Her smile vanished. “Oh, that bad?”

“Would I risk becoming a meal to get one if it wasn’t?”

Her smile returned. “Hey, handsome, come inside! We have the

prettiest dancers in the Three Territories,” she called to a muscled soldier in Baseeri blue. He elbowed his friends and waved, but didn’t come over. “No, you’re smarter than that. I was telling Kaida the other day how you—”

“Aylin, are they hiring?”

“Oh, no, not any more. Morning, gentlemen! Come inside, three plays a day, the finest actors in Geveg!” Another set of soldiers went by, all wearing the blue and silver osprey emblem on their bulging chests. Baseeri soldiers always lined the streets, but I hadn’t seen so many on patrol since the occupation began.

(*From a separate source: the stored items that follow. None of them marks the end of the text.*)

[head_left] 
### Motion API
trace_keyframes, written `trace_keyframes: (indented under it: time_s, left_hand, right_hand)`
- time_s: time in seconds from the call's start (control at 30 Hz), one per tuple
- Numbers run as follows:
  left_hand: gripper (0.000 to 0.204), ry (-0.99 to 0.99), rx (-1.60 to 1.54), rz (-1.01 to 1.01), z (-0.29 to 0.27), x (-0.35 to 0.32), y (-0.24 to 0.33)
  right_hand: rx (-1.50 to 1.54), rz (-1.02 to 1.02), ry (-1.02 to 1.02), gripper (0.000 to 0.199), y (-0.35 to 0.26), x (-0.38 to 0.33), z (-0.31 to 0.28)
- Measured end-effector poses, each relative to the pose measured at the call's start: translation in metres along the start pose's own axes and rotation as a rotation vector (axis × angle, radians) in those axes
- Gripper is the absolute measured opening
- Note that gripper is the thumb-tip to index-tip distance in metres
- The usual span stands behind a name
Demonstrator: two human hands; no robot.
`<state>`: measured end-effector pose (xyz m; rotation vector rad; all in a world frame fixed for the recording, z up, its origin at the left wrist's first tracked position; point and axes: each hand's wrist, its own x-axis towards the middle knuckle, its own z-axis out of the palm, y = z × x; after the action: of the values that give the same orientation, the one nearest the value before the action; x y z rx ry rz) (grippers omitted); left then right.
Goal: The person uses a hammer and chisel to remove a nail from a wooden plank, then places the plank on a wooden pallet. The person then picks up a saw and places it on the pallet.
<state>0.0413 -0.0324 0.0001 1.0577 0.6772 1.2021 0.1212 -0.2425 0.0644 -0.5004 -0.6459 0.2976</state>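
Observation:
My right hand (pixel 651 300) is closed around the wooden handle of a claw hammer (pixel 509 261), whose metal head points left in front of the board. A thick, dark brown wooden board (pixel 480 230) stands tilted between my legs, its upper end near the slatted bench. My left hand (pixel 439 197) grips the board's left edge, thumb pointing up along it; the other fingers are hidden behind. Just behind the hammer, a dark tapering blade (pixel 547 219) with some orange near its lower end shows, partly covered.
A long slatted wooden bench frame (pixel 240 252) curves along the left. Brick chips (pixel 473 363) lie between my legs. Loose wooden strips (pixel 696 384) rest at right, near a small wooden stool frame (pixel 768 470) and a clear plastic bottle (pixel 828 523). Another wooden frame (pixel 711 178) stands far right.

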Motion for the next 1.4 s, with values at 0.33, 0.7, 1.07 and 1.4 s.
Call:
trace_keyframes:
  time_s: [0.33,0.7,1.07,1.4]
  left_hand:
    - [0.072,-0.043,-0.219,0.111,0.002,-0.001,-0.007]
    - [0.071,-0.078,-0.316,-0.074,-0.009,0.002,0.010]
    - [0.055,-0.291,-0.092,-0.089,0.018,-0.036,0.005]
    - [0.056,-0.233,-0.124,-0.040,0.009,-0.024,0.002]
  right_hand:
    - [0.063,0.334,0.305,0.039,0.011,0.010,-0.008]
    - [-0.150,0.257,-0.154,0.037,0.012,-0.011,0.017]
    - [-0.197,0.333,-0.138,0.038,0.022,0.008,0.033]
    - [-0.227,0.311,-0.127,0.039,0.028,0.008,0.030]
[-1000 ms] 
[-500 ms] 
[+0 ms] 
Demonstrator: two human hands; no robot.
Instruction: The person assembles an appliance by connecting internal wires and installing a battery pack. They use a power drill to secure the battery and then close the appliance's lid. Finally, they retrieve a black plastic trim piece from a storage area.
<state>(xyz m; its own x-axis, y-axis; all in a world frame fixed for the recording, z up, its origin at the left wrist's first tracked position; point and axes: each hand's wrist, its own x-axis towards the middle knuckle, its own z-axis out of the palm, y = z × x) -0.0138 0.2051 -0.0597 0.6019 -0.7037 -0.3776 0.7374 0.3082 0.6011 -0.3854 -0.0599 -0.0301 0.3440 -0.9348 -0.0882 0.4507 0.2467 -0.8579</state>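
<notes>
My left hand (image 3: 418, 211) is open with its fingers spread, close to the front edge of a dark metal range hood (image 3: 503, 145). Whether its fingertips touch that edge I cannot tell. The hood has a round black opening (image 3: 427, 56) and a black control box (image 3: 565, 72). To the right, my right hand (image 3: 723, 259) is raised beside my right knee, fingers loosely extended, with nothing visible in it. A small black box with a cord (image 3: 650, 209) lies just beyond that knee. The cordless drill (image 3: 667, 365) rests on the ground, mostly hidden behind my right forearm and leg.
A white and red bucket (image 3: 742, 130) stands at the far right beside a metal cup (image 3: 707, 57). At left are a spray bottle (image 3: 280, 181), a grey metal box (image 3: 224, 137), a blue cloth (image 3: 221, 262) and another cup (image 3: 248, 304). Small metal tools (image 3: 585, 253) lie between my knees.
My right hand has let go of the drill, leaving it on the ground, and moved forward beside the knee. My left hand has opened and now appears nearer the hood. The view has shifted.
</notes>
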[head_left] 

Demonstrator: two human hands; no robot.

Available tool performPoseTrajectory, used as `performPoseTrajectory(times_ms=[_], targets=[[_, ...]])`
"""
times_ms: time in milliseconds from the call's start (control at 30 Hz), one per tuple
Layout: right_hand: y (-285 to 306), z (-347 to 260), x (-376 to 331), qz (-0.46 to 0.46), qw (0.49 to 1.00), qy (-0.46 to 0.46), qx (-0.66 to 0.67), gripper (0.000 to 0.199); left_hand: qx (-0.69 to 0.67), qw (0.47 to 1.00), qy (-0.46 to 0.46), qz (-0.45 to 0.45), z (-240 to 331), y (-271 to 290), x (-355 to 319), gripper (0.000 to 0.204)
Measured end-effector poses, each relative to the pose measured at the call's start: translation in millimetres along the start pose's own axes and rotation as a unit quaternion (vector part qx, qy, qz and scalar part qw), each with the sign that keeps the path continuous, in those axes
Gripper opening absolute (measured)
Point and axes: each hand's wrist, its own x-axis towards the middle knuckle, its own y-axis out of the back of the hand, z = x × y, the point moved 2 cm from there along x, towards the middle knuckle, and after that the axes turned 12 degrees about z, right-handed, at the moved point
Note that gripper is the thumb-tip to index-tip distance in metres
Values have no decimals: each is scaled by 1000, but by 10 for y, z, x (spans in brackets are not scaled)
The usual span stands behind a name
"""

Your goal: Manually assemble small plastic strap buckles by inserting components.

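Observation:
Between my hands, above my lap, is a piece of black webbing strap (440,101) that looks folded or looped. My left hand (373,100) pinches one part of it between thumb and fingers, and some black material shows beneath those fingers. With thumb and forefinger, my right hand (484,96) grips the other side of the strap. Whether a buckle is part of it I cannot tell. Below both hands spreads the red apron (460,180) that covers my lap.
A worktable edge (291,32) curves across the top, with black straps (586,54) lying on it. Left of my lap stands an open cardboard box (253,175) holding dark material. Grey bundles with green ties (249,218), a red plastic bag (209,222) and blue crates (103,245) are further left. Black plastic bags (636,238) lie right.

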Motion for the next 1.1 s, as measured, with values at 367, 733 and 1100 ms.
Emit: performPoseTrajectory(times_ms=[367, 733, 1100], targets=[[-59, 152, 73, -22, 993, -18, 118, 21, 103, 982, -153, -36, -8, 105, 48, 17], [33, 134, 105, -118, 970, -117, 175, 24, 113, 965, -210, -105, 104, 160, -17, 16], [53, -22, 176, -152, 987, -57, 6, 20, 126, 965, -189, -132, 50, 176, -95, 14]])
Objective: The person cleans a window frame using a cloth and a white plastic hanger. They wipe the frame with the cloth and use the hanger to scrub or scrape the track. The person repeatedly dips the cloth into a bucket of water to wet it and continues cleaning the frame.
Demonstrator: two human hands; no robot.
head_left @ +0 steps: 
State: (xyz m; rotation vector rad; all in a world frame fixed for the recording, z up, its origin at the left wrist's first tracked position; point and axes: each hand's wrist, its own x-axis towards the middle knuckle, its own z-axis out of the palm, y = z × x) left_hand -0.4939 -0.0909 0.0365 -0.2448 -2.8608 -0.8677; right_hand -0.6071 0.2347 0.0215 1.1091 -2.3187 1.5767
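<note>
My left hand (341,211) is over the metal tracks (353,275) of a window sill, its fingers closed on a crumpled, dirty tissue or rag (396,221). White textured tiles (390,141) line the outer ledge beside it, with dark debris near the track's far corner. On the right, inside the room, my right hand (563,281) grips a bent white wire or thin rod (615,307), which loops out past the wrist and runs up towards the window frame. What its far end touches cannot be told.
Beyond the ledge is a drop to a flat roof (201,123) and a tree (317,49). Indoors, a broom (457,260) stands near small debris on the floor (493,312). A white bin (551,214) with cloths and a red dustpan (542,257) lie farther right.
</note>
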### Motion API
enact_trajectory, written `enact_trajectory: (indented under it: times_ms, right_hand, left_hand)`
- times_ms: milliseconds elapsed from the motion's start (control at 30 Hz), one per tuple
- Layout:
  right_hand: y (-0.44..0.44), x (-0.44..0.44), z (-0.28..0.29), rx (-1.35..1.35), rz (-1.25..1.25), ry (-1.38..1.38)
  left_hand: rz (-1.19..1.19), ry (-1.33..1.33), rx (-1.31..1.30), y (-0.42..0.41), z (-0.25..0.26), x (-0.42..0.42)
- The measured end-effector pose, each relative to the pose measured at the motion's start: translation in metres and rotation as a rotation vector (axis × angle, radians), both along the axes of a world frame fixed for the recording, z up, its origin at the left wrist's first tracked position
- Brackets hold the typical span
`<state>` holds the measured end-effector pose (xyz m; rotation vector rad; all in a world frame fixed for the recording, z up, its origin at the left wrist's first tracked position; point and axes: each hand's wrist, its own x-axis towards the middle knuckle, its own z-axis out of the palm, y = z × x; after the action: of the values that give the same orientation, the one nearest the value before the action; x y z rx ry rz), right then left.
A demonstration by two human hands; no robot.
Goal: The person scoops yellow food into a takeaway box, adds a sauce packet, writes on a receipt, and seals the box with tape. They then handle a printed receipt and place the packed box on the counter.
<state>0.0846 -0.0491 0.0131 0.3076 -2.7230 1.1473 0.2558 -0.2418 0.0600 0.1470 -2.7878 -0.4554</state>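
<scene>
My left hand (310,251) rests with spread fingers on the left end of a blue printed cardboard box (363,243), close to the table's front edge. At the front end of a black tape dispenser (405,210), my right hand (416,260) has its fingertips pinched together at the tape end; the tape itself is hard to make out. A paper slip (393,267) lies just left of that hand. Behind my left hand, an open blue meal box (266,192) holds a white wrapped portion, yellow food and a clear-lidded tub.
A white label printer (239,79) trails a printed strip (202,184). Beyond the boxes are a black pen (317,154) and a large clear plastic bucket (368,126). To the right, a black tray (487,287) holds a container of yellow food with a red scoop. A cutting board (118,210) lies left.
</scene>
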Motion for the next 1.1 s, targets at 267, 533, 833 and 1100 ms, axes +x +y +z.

My toes twitched with a sudden urge to be anywhere else. “Why all the soldiers today?”

“Verlatta’s under siege.”

“Seriously?”

She nodded and her dangling shell earrings swayed in time with her hips. “I had a Baseeri officer stop to talk on his way in last night. Said His Dukeship is after Verlatta’s pynvium mines.”

Even the late-morning sun couldn’t keep my shivers away. Baseer was two hundred miles upriver, on the borderlands between the Three Territories and the Northern Reaches, but it felt like the Duke was breathing down our necks again. He’d already conquered Sorille and now controlled most of the good farming land, but he hadn’t had any pynvium mines until he conquered us. We tried to fight him, regain our freedom, but it hadn’t worked. Once he had Verlatta, he’d rule all three lands his great-grandfather had granted independence to long ago.

“First our mines, now theirs. You’d think the Duke would have enough to heal everyone in Baseer by now.”

Aylin shrugged. “It’s not for the healing—it’s for the weapons. If he’d stop wasting his pynvium on weapons, he wouldn’t need so much. A vicious circle is what it is. Greedy toad. It’s his own fault.”

Aylin was right, but it was more sick than vicious if you asked me. Send your soldiers into battle and use their pain to fill your pynvium weapons, just so you could go attack other folks and steal their pynvium, so you could heal your people because you used all your pynvium to make the weapons in the first place. Stupid. Just plain stupid.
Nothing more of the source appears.